[Information supplied]

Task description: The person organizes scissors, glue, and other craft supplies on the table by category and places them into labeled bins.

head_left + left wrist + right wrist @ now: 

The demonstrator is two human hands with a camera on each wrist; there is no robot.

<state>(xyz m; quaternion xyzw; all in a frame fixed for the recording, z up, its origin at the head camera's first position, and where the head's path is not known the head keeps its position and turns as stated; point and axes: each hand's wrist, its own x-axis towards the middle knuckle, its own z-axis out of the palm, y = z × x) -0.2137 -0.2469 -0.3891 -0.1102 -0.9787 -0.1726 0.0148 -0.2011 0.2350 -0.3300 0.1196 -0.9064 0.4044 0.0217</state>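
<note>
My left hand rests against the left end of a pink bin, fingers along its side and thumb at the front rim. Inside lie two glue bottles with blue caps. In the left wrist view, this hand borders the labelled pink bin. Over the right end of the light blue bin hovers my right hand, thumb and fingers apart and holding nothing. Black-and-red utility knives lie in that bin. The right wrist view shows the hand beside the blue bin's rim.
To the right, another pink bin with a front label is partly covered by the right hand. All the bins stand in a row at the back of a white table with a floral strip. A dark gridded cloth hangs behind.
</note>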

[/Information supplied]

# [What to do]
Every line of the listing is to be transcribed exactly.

# [Answer box]
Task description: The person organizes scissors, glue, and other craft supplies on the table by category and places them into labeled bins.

head_left + left wrist + right wrist @ now: 

The demonstrator is two human hands with a camera on each wrist; there is no robot.

<state>(xyz m; quaternion xyzw; all in a frame fixed for the recording, z up, its origin at the head camera's first position, and where the head's path is not known the head keeps its position and turns as stated; point and axes: each hand's wrist, its own x-axis towards the middle knuckle, its own z-axis out of the palm, y = z × x) -0.2137 -0.2469 -0.3891 -0.1102 -0.9787 -0.1726 0.0148 -0.2011 0.2350 -0.3300 0.1196 -0.9064 0.4044 0.0217</state>
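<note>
My left hand rests against the left end of a pink bin, fingers along its side and thumb at the front rim. Inside lie two glue bottles with blue caps. In the left wrist view, this hand borders the labelled pink bin. Over the right end of the light blue bin hovers my right hand, thumb and fingers apart and holding nothing. Black-and-red utility knives lie in that bin. The right wrist view shows the hand beside the blue bin's rim.
To the right, another pink bin with a front label is partly covered by the right hand. All the bins stand in a row at the back of a white table with a floral strip. A dark gridded cloth hangs behind.
</note>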

That is the entire output.